Saved entries
__________________________________________________
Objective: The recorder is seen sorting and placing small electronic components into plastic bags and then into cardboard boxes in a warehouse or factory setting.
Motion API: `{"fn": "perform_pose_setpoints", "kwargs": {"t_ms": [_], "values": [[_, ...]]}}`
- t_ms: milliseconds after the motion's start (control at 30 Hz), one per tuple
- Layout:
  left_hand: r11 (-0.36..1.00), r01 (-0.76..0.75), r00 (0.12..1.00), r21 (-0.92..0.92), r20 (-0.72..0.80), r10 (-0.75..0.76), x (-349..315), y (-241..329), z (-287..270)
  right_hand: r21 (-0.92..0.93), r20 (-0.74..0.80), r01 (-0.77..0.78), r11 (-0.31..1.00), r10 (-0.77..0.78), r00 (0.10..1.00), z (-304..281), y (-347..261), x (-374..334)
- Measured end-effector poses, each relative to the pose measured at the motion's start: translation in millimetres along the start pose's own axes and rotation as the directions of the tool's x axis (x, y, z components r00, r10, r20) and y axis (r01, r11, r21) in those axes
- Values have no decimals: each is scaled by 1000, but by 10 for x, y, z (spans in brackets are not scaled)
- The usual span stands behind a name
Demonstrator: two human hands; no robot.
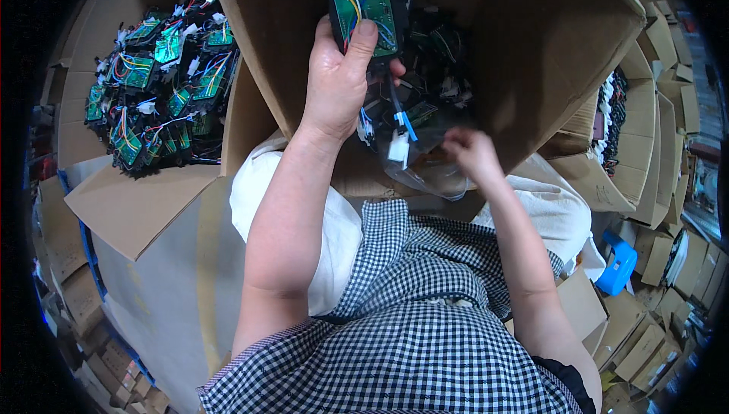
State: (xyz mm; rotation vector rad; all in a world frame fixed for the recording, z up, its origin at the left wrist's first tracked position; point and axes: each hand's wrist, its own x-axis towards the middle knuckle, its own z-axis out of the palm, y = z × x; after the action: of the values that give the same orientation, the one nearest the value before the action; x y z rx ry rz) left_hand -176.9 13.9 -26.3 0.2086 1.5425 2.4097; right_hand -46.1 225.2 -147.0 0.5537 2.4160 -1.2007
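My left hand (334, 91) grips a circuit board module (373, 5), a green board with coloured wires in a black housing. The thumb presses on the board's face and the fingers wrap behind it. From its lower end hangs a cable with a white connector (398, 148) and some blue wire. A clear plastic bag (425, 180) lies around and below the connector. My right hand (474, 154) is beside that bag, smeared by motion, so its fingers and any hold on the plastic are unclear. More dark modules (440, 42) lie deep in the box beyond.
In front of me stands a large open cardboard box (562, 57). On the left, another carton (144, 201) holds a heap of wired green boards (137, 72). Further boxes (607, 178) stand at right, near a blue plastic object (616, 263). White cloth (262, 186) covers my lap's sides.
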Motion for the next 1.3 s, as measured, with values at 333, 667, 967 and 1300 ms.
{"fn": "perform_pose_setpoints", "kwargs": {"t_ms": [333,667,967,1300], "values": [[974,170,985,148,15,-174,11,-89,42,-684,-68,59,728,-144,987,632,782,186],[944,287,950,160,82,-303,-82,-85,23,-283,-283,0,959,-84,956,125,333,-151],[940,340,939,13,56,-340,-657,-111,6,389,-277,89,917,24,961,92,279,-358],[802,538,841,-258,228,-491,-1572,-252,365,708,-246,311,635,-192,950,-59,-375,-1051]]}}
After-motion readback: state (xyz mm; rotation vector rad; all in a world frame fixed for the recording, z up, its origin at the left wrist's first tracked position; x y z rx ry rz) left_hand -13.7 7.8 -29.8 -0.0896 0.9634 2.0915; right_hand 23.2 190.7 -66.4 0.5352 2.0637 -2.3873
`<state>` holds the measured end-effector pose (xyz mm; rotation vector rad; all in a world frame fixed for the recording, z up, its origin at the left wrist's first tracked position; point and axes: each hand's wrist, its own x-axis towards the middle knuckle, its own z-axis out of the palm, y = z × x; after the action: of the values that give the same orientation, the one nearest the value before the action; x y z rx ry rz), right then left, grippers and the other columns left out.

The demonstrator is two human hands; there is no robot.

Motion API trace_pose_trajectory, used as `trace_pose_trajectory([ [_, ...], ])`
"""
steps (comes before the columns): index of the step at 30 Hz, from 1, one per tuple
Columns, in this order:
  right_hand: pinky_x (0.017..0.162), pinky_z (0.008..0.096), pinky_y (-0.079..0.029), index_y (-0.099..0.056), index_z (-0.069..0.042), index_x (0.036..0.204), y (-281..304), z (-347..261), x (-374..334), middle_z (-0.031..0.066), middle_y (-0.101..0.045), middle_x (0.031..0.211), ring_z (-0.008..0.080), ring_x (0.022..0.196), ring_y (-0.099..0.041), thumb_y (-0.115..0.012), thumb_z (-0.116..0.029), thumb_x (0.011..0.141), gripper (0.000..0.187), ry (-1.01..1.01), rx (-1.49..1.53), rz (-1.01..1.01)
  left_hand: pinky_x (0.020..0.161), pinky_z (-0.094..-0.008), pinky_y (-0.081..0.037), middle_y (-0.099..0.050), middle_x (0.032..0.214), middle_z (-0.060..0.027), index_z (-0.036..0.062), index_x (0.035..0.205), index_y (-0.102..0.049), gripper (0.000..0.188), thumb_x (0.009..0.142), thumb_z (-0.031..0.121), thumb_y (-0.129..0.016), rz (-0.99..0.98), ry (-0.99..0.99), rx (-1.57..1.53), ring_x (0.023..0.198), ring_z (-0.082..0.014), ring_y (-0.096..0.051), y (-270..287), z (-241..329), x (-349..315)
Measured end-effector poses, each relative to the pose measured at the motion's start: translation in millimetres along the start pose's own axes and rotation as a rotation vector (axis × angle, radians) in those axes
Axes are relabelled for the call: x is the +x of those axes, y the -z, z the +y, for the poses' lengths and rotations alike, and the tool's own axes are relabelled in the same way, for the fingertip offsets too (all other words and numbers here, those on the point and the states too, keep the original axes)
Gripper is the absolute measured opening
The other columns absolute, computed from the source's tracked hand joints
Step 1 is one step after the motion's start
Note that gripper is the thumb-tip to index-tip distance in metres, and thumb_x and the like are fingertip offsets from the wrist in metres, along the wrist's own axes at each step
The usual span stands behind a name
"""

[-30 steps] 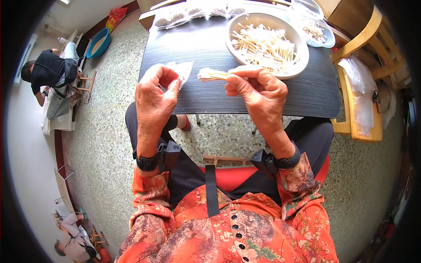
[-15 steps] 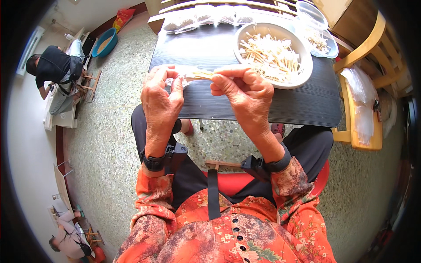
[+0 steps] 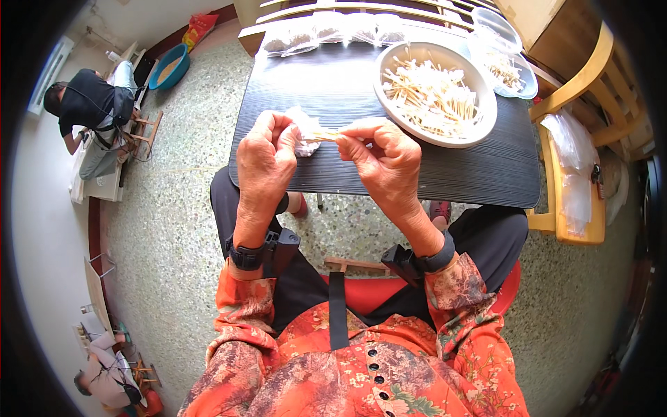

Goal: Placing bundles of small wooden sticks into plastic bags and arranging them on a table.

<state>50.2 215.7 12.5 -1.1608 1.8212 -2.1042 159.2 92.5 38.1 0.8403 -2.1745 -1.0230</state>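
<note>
My left hand [image 3: 266, 156] and my right hand [image 3: 383, 154] meet over the near edge of the dark table [image 3: 319, 83]. Between their fingertips runs a small bundle of cotton swabs [image 3: 321, 134], pinched at both ends. Crumpled white material [image 3: 304, 125], perhaps cotton or thin wrapping, shows just past my left fingers; part of it is hidden behind them. Beyond my right hand stands a large white bowl [image 3: 450, 142] heaped with loose swabs [image 3: 431, 90], their wooden sticks pointing in many directions.
Filled clear bags [image 3: 330, 29] line the table's far edge. A clear plastic tub [image 3: 526, 82] with swabs stands behind the bowl. At right, a wooden chair [image 3: 549, 174] holds plastic bags [image 3: 575, 167]. Two people [image 3: 90, 104] sit at left, near a blue basin [image 3: 179, 73].
Both hands have shifted slightly toward each other, the bundle still held between them. More of the white material shows beside my left fingers. The view has moved a little.
</note>
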Motion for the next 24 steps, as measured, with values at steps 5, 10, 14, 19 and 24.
trace_pose_trajectory([
  [5, 0.053, 0.0219, -0.048, -0.066, 0.002, 0.081, -5.3, 1.6, -2.1, 0.0059, -0.064, 0.071, 0.0104, 0.062, -0.062, -0.071, -0.001, 0.077, 0.007, -0.136, 0.201, -0.034, 0.061, -0.0265, -0.049, -0.064, 0.072, -0.0083, -0.0012, 0.091, -0.059, 0.007, 0.087, 0.005, -0.058, 0.029, -0.076, -0.032, 0.064, -0.0153, -0.062, -1.5, -8.2, 1.2],
  [10, 0.053, 0.0226, -0.048, -0.065, 0.002, 0.081, -5.3, 4.6, -1.1, 0.0068, -0.063, 0.070, 0.0109, 0.061, -0.061, -0.070, -0.001, 0.076, 0.007, -0.118, 0.039, -0.007, 0.061, -0.0238, -0.047, -0.061, 0.071, -0.0052, -0.0009, 0.089, -0.061, 0.006, 0.085, 0.004, -0.060, 0.000, -0.075, -0.033, 0.064, -0.0120, -0.058, 5.9, -1.4, -2.0],
  [14, 0.054, 0.0255, -0.047, -0.066, 0.001, 0.081, -3.8, 6.8, -1.0, 0.0094, -0.063, 0.071, 0.0147, 0.061, -0.062, -0.071, -0.002, 0.075, 0.008, -0.039, -0.085, 0.025, 0.064, -0.0230, -0.047, -0.062, 0.075, -0.0058, -0.0019, 0.088, -0.063, 0.007, 0.084, 0.004, -0.063, 0.028, -0.048, -0.022, 0.068, -0.0103, -0.057, 12.2, 13.6, -4.4],
  [19, 0.055, 0.0267, -0.048, -0.066, 0.000, 0.081, -6.5, 3.5, -1.2, 0.0097, -0.063, 0.072, 0.0164, 0.062, -0.062, -0.071, -0.002, 0.075, 0.009, 0.011, -0.083, 0.041, 0.065, -0.0233, -0.047, -0.063, 0.078, -0.0064, -0.0023, 0.090, -0.064, 0.008, 0.084, 0.003, -0.063, 0.010, -0.080, -0.094, 0.070, -0.0106, -0.058, 10.9, 10.0, -6.7],
  [24, 0.054, 0.0253, -0.048, -0.066, 0.000, 0.081, -8.6, 0.4, 0.0, 0.0087, -0.063, 0.073, 0.0150, 0.063, -0.062, -0.072, -0.004, 0.076, 0.008, -0.059, 0.038, 0.054, 0.065, -0.0234, -0.047, -0.063, 0.078, -0.0064, -0.0024, 0.090, -0.064, 0.007, 0.083, 0.001, -0.064, 0.046, -0.129, -0.072, 0.071, -0.0105, -0.059, 7.1, 18.2, -8.7],
])
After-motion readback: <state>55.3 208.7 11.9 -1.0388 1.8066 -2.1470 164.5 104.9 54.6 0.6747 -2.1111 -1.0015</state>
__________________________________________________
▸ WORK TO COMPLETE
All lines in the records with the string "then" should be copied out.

▸ THE COMPLETED TASK
Objective: The recorder is seen sorting and placing small electronic components into plastic bags and then into cardboard boxes in a warehouse or factory setting.
`<state>` holds the measured end-effector pose (xyz mm; rotation vector rad; all in a world frame fixed for the recording, z up, its origin at the left wrist's first tracked position; point and axes: each hand's wrist, its own x-axis towards the middle knuckle, its own z-axis out of the palm, y = z × x; after the action: of the values that give the same orientation, the one nearest the value before the action; x y z rx ry rz), right then left, grippers and the other columns left out.

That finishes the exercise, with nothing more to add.